Driving ban sought for polluted German cities
29 March 2005
BERLIN – Drivers in major German cities could be banned from the roads as a result of legal action being launched on Tuesday by an environmental group over diesel pollution which violates European Union limits.
European Union health laws say cities cannot have more than 50 micrograms of fine particle dust per square metre of air for more than 35 days a year. The Bavarian capital Munich has already logged its 36th day over this level in 2005.
Other German cities close to breaching the EU limit are Berlin, Frankfurt, Stuttgart and Dortmund.

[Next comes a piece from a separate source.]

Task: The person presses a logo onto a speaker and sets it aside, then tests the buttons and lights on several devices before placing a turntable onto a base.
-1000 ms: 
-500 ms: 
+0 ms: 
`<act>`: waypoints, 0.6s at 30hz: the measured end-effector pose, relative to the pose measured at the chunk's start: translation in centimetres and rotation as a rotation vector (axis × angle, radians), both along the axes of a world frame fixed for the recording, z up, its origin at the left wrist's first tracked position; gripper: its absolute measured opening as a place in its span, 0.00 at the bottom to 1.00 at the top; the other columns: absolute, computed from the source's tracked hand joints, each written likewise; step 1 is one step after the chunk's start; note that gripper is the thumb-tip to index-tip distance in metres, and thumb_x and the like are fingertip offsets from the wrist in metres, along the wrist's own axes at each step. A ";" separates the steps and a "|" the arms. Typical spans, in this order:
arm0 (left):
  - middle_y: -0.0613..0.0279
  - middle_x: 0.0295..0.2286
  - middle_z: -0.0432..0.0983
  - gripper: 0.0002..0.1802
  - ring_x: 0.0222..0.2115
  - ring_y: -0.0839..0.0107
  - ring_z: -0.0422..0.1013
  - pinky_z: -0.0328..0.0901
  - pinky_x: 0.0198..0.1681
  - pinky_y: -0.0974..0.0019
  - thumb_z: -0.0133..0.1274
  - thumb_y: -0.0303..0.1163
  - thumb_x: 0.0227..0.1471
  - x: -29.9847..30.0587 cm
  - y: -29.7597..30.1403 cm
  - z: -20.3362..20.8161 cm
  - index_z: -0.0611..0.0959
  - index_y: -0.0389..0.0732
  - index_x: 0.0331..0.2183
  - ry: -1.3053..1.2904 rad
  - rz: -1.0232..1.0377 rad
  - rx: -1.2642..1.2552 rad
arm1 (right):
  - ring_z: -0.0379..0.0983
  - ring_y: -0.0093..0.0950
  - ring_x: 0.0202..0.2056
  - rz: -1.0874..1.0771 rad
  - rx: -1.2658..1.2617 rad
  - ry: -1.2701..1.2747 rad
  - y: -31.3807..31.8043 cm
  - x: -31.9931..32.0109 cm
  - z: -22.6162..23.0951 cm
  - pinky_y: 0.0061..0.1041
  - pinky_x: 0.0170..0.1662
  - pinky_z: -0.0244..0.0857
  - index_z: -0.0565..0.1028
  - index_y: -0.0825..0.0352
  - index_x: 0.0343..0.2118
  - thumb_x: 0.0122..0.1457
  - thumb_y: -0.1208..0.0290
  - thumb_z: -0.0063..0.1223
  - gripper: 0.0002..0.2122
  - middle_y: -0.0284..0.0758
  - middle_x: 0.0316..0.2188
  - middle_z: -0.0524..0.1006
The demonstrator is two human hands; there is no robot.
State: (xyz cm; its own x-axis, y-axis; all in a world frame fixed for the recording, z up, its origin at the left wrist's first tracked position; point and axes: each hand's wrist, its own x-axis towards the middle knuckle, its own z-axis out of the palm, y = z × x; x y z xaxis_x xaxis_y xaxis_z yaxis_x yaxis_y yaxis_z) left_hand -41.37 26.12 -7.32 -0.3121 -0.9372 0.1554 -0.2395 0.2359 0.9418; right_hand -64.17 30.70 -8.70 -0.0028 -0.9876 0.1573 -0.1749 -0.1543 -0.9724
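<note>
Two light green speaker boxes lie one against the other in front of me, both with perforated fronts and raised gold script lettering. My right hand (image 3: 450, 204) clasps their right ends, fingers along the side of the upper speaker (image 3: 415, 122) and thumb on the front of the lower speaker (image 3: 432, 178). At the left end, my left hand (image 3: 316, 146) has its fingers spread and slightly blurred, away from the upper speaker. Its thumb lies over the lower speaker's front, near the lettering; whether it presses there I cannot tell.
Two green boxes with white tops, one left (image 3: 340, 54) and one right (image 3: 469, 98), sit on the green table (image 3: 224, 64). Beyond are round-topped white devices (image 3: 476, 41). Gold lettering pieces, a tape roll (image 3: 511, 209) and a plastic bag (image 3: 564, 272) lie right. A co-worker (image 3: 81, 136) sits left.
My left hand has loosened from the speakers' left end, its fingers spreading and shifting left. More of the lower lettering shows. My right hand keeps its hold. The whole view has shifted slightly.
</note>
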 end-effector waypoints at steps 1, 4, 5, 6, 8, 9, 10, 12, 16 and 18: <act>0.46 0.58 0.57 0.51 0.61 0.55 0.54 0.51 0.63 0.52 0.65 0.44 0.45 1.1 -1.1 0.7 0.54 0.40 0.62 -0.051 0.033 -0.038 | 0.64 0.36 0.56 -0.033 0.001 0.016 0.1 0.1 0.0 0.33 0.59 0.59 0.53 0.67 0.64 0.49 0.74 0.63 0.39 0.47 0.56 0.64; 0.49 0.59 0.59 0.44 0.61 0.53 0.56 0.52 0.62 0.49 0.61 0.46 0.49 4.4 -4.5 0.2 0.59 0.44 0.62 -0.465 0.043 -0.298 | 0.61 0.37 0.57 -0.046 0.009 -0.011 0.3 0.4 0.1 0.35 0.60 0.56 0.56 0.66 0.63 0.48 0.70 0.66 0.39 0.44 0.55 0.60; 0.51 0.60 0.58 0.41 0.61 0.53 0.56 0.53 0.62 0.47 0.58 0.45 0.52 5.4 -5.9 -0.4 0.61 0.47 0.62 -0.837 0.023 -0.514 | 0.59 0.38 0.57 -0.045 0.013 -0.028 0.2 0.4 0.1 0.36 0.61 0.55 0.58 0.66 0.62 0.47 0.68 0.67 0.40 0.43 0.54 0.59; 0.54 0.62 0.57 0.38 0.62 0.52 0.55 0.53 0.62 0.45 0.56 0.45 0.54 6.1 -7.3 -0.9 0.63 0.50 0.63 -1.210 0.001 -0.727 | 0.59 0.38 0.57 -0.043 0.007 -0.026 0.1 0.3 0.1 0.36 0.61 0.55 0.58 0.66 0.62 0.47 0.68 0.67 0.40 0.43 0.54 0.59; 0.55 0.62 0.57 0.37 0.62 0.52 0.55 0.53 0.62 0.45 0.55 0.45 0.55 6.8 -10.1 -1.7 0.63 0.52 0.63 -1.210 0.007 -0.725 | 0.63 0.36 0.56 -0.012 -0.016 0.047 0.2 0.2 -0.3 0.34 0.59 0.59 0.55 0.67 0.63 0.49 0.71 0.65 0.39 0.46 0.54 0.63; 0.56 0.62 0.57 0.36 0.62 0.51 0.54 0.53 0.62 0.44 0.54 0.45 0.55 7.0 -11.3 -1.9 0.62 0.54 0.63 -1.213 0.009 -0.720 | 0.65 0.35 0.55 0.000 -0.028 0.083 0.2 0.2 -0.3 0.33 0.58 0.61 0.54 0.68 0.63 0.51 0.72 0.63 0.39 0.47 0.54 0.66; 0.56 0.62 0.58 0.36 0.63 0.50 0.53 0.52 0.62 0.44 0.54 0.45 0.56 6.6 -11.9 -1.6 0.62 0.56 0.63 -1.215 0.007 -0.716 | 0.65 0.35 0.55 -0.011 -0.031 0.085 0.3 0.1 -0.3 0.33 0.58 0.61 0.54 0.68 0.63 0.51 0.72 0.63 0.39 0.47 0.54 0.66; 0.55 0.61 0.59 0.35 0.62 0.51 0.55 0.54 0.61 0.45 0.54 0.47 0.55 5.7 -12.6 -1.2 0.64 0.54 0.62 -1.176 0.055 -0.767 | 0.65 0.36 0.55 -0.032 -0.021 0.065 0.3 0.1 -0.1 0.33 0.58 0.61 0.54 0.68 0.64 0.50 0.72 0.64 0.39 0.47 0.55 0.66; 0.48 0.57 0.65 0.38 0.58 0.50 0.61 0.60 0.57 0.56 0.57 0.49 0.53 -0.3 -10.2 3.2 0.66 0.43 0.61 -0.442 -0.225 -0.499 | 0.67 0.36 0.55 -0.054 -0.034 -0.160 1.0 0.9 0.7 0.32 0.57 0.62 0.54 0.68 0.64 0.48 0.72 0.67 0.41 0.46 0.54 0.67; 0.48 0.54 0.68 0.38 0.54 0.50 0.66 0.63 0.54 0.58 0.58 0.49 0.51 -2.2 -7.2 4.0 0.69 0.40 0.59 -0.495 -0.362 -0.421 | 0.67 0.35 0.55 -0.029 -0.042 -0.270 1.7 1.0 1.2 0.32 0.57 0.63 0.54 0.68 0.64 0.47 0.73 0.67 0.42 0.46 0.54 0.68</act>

The lobby group German Environment Aid (DUH) announced it was taking legal action in Munich aimed at forcing the city to take measures to reduce levels of particle dust.

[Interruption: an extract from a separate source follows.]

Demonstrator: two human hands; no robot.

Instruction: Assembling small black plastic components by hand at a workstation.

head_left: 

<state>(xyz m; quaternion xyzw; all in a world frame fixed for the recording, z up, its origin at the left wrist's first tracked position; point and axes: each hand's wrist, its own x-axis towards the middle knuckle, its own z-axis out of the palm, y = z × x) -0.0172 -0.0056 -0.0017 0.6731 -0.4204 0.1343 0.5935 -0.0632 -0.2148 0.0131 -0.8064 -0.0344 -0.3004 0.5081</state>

Politicians in Munich are looking at closing down key streets, imposing a city-wide 30 kilometre per hour speed limit, or banning all vehicles on Sundays.

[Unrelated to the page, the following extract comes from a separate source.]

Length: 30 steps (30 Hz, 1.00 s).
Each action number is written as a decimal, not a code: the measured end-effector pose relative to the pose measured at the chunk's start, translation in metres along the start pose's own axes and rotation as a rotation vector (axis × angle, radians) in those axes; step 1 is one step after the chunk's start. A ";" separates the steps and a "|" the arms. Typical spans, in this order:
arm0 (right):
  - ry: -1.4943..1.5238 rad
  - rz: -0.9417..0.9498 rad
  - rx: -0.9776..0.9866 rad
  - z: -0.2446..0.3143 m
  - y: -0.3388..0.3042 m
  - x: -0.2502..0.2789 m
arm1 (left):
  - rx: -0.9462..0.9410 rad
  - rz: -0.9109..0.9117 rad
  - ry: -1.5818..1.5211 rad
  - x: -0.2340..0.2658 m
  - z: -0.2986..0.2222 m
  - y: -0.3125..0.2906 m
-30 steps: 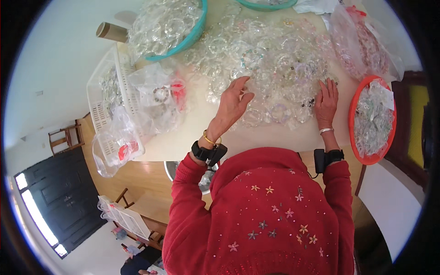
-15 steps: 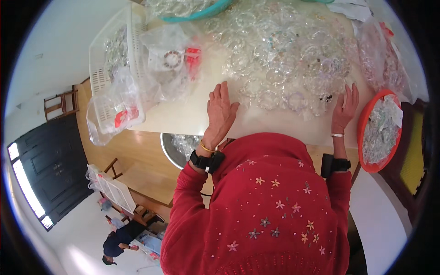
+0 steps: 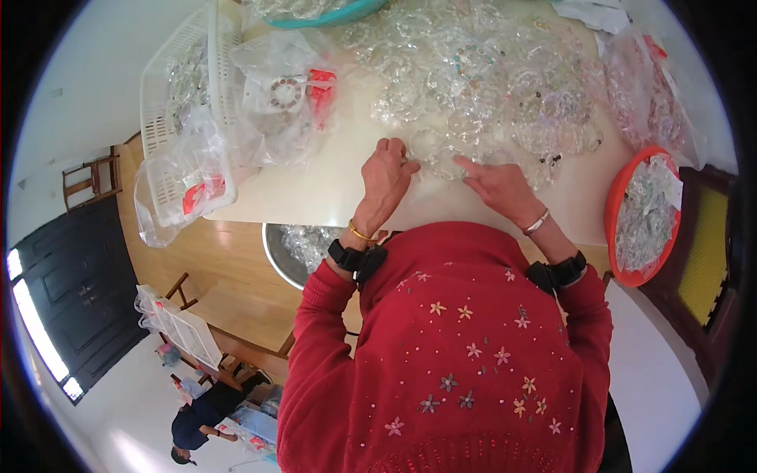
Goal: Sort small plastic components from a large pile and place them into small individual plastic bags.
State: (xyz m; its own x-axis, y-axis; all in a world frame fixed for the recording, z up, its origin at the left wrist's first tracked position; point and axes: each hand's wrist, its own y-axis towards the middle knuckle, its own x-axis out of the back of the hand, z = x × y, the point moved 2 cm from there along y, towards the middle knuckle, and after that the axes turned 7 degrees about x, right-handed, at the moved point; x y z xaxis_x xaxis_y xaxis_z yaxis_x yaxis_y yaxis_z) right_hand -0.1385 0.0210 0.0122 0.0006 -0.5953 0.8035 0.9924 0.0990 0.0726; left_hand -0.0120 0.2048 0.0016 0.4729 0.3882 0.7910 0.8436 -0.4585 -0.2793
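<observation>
A wide heap of beaded bracelets in clear wrapping (image 3: pixel 473 87) covers the far middle and right of the pale table. At its near left edge is my left hand (image 3: pixel 386 175), fingers curled and thumb meeting the fingertips. What lies in that pinch is too small to make out. Just right of it, my right hand (image 3: pixel 505 191) reaches leftward over the heap's near edge, with the index finger stretched out and the thumb apart from it. The other fingers are curled under, and nothing shows in its grasp. Some dark beads (image 3: pixel 554 160) lie right of this hand.
On the left stand a white plastic basket (image 3: pixel 158 118) and a clear bag with red print (image 3: pixel 272 118). A teal basin (image 3: pixel 331 17) is at the back. A red basin (image 3: pixel 613 221) of wrapped pieces stands right, below a pinkish bag (image 3: pixel 643 102). Another person (image 3: pixel 193 426) works far lower left.
My right hand has swung left from the heap's right side to near my left hand. My left hand's fingers, stretched before, have curled into a pinch.
</observation>
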 end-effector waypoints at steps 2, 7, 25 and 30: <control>-0.075 0.038 -0.012 0.002 0.002 -0.005 | 0.036 0.005 -0.012 0.004 0.002 0.002; -0.065 0.017 -0.123 -0.007 0.004 0.004 | -0.003 -0.034 -0.164 0.008 0.007 -0.004; 1.271 -0.385 -0.487 0.013 0.050 0.013 | 0.278 0.254 -1.327 0.045 -0.026 -0.016; 1.073 -0.366 -0.534 0.004 0.042 0.006 | 0.102 0.463 -1.000 0.025 -0.019 -0.008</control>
State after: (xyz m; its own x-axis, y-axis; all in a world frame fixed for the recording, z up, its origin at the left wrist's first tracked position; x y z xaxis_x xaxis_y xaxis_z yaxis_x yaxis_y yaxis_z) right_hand -0.0974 0.0246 0.0223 -0.4345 -0.8930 -0.1170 0.8813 -0.3948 -0.2598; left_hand -0.0119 0.2031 0.0335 0.7017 0.6880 -0.1851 0.5274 -0.6762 -0.5143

In the long-term, cleaner burning engines will be needed in Germany.
Diesel motors can be cleaned up by installing a filter system which cuts emission of dust particles by about 60 percent, tests show.
Up until now such filters, which cost about EUR 650, have not been mandatory in Germany. But this may soon change.
A leading German manufacturer of diesel filters, Twin-Tec, published full page ads in major newspapers at the weekend quoting a survey by Roland Berger Market Research showing 2.4 million German drivers would immediately install diesel filters if the government subsidized the cost with EUR 250 per car.
Diesel fuels costs less than normal petrol in Germany and the number of diesel cars has exploded since the development of turbo- diesel engines providing the same acceleration capabilities as normal car motors.
Last year almost 50 percent of the new motor vehicles registered in Germany had a diesel engine.